Türkiye’nin saklı cenneti olan Kahramanmaraş’ın doğası, kültürü, mutfağı, tarihi yapıları, Fatih Altaylı’nın sunduğu Teke Tek Programında konuşuldu. Bir süre önce çekimler için Kahramanmaraş’a gelen Tarihçi-Seyahat Yazarı Saffet Emre Tonguç, Bilim-Sanat ve Seyahat Yazarı Serda Büyükkoyuncu ile Sanat Tarihçisi, Tercüman, Rehber Sedat Bornovalı’nın konuk olduğu programda konuklar Kahramanmaraş’ı anlata anlata bitiremedi.
Başkonuş Yaylası’ndan Taş Köprüye, Ulu Cami’den Tarihi Konaklara kadar kentin birçok güzelliğinden övgüyle bahsedildiği yayında Kahramanmaraş’ın çok bakımlı ve nezih olduğuna dikkat çeken Serda Büyükkoyuncu, “Şehrin modern yüzü de çok güzel, tarihi yüzü zaten tartışılmaz. Biraz restorasyona ihtiyacı var” diye konuştu. Tarihçi-Seyahat Yazarı Saffet Emre Tonguç ise özellikle Başkonuş Yaylası’na olan hayranlığını şu sözlerle dile getirdi: “Aynı zamanda bir Başkonuş Yaylası var, kendini İsviçre Alplerinde gibi hissediyorsun.” Bilim-Sanat ve Seyahat Yazarı Serda Büyükkoyuncu, Kahramanmaraş’a geldiğinde inanamayacağı sahnelerle karşılaştığını kaydederek, “Zannediyorum Anadolu’nun batı tarafındakiler doğuyu, doğu tarafındakiler batıyı çok fazla bilmiyorlar. Çekimler sebebiyle Kahramanmaraş, Şanlıurfa, Gaziantep, Kars o taraflarda çok bulunmak durumunda kaldım ve en son Kahramanmaraş inanamayacağım sahnelerle karşılaştım. Medeniyetin hala gerçekten yüksek olduğu, nezaketin, çevreye saygının, birbirlerine gösterdikleri hassasiyetin çok yüksek olduğu bir şehirle karşı karşıya kaldım. Çok bakımlı, çok nezih. Şehrin modern yüzü de çok güzel, tarihi yüzü zaten tartışılmaz. Biraz restorasyona ihtiyacı var” ifadelerini kullandı.

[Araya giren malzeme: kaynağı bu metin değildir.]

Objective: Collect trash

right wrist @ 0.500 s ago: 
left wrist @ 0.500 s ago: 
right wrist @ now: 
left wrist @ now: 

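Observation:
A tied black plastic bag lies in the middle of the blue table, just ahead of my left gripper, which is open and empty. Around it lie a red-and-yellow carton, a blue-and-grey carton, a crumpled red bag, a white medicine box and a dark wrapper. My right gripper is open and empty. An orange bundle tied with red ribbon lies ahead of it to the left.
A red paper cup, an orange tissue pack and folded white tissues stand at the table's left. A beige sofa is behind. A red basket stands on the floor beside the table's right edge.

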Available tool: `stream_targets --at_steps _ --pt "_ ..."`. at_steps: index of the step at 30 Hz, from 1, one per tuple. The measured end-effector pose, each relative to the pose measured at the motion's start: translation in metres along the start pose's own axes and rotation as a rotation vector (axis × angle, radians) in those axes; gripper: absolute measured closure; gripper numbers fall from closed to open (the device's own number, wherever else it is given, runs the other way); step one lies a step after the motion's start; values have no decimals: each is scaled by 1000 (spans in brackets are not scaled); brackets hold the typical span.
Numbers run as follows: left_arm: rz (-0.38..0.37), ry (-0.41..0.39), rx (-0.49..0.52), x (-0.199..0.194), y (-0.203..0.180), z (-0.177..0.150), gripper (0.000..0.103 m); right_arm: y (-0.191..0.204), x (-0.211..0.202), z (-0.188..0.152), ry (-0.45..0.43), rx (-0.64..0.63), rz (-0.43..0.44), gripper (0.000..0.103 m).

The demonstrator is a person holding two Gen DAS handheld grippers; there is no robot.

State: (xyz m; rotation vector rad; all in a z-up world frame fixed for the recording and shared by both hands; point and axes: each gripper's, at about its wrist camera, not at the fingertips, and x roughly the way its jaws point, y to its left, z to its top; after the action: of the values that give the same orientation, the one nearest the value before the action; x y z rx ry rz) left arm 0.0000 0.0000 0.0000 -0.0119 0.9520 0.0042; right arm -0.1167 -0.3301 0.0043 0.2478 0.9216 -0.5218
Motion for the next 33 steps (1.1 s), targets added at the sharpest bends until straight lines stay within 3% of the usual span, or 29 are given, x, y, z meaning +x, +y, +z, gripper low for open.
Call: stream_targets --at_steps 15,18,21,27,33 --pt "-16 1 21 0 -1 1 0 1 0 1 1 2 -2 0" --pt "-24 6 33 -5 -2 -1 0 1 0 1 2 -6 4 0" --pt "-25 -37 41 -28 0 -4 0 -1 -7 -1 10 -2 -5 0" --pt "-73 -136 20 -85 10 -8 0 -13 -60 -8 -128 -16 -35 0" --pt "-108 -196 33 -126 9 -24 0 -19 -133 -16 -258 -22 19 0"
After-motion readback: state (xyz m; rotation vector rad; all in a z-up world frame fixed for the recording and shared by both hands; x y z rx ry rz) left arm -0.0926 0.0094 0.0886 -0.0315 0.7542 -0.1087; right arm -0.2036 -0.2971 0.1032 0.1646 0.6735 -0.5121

MİNARE YAPILARIYLA CAMİLER TURİSTLERİN ÇOK İLGİSİNİ ÇEKECEK
Büyükkoyuncu, konuşmasının devamında şunları söyledi: “Kahramanmaraş tarih boyunca bir yol üzerindeymiş. Kahramanmaraş, lokasyon gereği bütün dünyanın ticaret yolu üzerinde olduğu için daima çok değerli kalmış ve pek çok uygarlık Kahramanmaraş’a el atmış ve yaşamış. Fakat her birisi de orada bir takım eserler bırakmış o sebeple o tarihi eserler, konaklar, camiler, üstelikte Selçuklu mimarisinin eserleri, çok alışık olmadığımız minare yapılarıyla camiler Turistlerin çok ilgisini çekecek.
Kahramanmaraş’la ilgili bilmediğimiz pek çok şey var
Kahramanmaraş’ın 1 saat sürmeyecek bir mesafede dünya normlarında muhteşem bir yayla var. Zaten Kahramanmaraş bir çanak şeklinde, Torosların bittiği yer ve Kahramanmaraş’la ilgili bilmediğimiz pek çok şey var. Kahramanmaraş sanayide, teknolojide, tarihte, çevreye duyarlılıkta, ülkenin ilk sıralarında yer alan bir şehir. Dondurması evet çok meşhur ama dondurma ürünlerden sadece bir tanesi. Kahramanmaraş’ın mutfağı çok lezzetli, özel bir çörekleri var, tarhanaları var.”
BİR BAŞKONUŞ YAYLASI VAR, KENDİNİ İSVİÇRE ALPLERİNDE GİBİ HİSSEDİYORSUN
Tarihçi-Seyahat Yazarı Saffet Emre Tonguç ise; “Dulkadiroğlu Beyliği’nin başkenti olduğu için Mesela Ulucami’nin çok sıra dışı bir minaresi var. Aynı zamanda bir Başkonuş Yaylası var kendini İsviçre Alplerinde gibi hissediyorsun” şeklinde konuştu.